题目大意:
关键词:最小费用最大流 不相交路径
如果两个线段重叠了,那我们则把一个线段放在下一层,另一个线段放在上一层。把流量为1的流看作一条线,一条线把位于同一层的线段(互不重叠)都串了起来。最多有k层,则总流量最多为k。问题变成了:每条线如何串串出的线段的长度总和最大?

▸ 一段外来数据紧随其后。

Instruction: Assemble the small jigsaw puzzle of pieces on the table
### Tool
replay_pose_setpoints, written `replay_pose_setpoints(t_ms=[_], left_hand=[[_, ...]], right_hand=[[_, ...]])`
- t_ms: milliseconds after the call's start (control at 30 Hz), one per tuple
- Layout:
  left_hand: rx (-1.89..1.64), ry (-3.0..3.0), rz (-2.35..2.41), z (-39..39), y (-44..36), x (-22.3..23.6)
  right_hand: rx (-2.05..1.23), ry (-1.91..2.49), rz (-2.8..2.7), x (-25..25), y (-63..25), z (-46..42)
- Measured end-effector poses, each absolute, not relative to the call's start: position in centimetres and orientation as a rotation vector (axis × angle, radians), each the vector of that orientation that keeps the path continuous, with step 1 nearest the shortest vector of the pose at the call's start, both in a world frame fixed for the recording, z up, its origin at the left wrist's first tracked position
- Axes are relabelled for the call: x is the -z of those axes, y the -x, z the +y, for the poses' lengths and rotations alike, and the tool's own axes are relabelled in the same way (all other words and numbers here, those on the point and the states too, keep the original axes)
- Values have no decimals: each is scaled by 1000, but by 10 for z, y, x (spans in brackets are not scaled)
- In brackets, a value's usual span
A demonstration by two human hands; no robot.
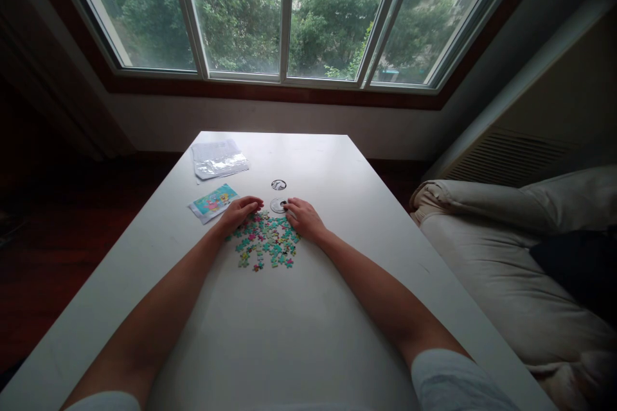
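A loose heap of small jigsaw puzzle pieces (270, 241), mostly teal with some pink and yellow, lies on the white table (294, 327). At the heap's upper left edge rests my left hand (242, 210), its fingers stretched and slightly bent, with nothing seen in them. My right hand (305, 218) lies palm down at the upper right edge, fingers extended. Its fingertips reach the rim of a round disc-like fitting (276, 206) in the tabletop. Beyond that is a second round fitting (278, 185). What lies under my palms is hidden.
A colourful picture sheet (214, 201) lies left of my left hand. Farther back is a clear plastic bag (220, 160) with papers. A wide window (284, 13) is beyond the table's far edge; a pale sofa (486, 250) stands to the right.
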State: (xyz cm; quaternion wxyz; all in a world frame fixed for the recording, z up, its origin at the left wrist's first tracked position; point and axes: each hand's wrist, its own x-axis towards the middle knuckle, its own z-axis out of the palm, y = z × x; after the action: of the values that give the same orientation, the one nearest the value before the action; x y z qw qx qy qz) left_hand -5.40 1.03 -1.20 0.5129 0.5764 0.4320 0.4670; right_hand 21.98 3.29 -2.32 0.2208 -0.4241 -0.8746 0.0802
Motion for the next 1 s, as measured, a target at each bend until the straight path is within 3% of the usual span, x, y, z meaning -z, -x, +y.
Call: replay_pose_setpoints(t_ms=[533, 833, 1000], left_hand=[[-1117, -1404, 1036, 12, 55, 16], [-1108, -1404, 1042, 12, 56, 15], [-1110, -1404, 1047, 11, 56, 14]], right_hand=[[-314, 1146, -2406, 32, -223, 44], [-816, 848, -2553, 10, -260, 67], [-806, 850, -2644, 4, -266, 66]])
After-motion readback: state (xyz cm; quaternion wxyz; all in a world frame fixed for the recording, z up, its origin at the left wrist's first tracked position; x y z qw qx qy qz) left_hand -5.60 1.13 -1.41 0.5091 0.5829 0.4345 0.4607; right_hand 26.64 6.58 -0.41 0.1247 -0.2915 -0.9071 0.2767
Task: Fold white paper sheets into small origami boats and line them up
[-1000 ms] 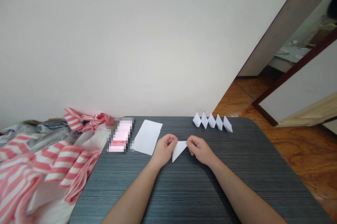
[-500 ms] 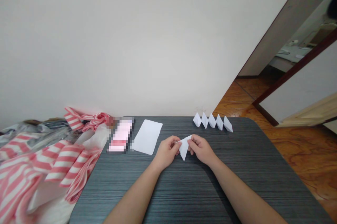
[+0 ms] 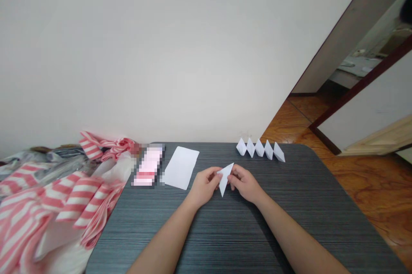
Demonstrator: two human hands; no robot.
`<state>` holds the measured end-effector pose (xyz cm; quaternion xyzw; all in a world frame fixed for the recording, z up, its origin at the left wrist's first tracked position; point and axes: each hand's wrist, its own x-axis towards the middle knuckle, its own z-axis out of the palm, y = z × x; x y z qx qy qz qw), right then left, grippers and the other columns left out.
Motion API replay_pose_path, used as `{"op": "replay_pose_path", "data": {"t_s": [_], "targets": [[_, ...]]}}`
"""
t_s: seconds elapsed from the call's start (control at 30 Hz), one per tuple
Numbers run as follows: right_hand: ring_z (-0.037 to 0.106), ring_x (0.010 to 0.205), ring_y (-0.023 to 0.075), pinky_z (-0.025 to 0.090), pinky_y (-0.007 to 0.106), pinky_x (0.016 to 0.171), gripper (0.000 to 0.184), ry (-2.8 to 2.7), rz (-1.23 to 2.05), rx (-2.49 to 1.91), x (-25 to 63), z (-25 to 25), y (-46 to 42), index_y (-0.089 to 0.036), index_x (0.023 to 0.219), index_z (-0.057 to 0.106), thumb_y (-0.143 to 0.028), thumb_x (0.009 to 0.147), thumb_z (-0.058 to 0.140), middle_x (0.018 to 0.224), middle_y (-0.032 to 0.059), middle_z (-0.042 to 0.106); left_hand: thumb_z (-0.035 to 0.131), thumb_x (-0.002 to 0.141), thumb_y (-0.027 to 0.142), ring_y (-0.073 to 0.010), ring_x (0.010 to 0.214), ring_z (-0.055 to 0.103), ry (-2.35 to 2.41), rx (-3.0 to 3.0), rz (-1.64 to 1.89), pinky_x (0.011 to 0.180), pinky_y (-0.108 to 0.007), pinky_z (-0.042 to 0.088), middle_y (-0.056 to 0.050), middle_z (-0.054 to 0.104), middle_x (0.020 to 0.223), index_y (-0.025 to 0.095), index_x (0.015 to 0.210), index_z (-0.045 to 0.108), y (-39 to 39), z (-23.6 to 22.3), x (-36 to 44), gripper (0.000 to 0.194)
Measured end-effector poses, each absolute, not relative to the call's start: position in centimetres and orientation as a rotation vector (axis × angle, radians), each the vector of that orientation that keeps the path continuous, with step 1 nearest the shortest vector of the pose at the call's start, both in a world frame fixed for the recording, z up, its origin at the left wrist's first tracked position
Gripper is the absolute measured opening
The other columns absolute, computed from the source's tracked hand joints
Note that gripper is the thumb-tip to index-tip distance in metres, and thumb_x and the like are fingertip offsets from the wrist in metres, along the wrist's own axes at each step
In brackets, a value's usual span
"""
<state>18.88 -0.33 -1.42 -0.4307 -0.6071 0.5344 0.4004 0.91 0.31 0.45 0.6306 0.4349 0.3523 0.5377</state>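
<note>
- A person's left hand (image 3: pixel 204 185) and right hand (image 3: pixel 247 185) pinch a folded white paper (image 3: pixel 225 179) between them above a dark bench (image 3: pixel 222 235), each grip narrow, thumb and fingers closed on opposite edges.
- Uneven pressure from the two thumbs could skew a crease or leave the pointed ends crooked.
- The piece is small and thin, so a grip that loosens on one side could let a fold spring open or a layer slip; a hard tug could tear it.
- Five folded paper pieces (image 3: pixel 259 149) line up close together near the far edge, beyond the right hand; a brush of the knuckles would likely knock the row askew.
- White paper (image 3: pixel 181 167) lies flat beside the left hand, where a careless wrist might drag or bend it.
- Fingertips behind the folded piece are hidden, as are its underside and inner layers.
- Pixelation masks a pinkish object (image 3: pixel 149 167) at left, and the frame cuts off the bench's near edge and the striped cloth (image 3: pixel 69 197).
</note>
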Motion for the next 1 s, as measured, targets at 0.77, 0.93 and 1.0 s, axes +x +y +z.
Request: {"op": "replay_pose_path", "data": {"t_s": [0.77,0.93,1.0], "targets": [[0.051,0.051,0.0093,0.040,0.021,0.050,0.009,-1.650,1.282,-1.165,18.8,-1.2,-0.5,-0.018,0.080,0.050,-0.025,0.085,0.052,0.063,-0.0033,0.052,0.062,0.074,0.037,-0.0087,0.055,0.046,1.071,1.583,0.755,0.050,-0.020,0.034,0.002,0.054,0.066,0.018,0.105,0.059,0.1,0.4,0.9,0.037],[0.052,0.051,0.0095,0.042,0.021,0.050,0.009,-1.676,1.242,-1.170,18.7,-0.7,-0.6,-0.017,0.086,0.052,-0.026,0.086,0.050,0.066,-0.0018,0.055,0.063,0.073,0.037,-0.0089,0.055,0.046,1.076,1.542,0.783,0.050,-0.020,0.034,0.001,0.055,0.065,0.017,0.108,0.058,0.2,0.2,0.9,0.040],[0.053,0.051,0.0096,0.042,0.021,0.050,0.011,-1.694,1.212,-1.177,18.7,-0.5,-0.7,-0.017,0.093,0.053,-0.025,0.088,0.046,0.066,-0.0015,0.057,0.062,0.074,0.038,-0.0091,0.055,0.047,1.083,1.527,0.795,0.051,-0.020,0.035,0.001,0.055,0.066,0.017,0.109,0.057,0.2,0.2,0.9,0.041]]}}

构图思路1:同一层每一线段都有可能是该层的第一个线段或是该层的最后一个线段。每个位于该线段后面的、不与该线段重合的线段,都是该线段潜在的同一层的下一个线段。因此连接s与每个区间的左端点、每个区间的右端点和T,每个区间的右端点连接每一个不与该线段重合的线段的左端点。为保证总流量最多为k,S向s连容量为k的边。每个线段费用为-线段长度。其余所有边费用0,容量1。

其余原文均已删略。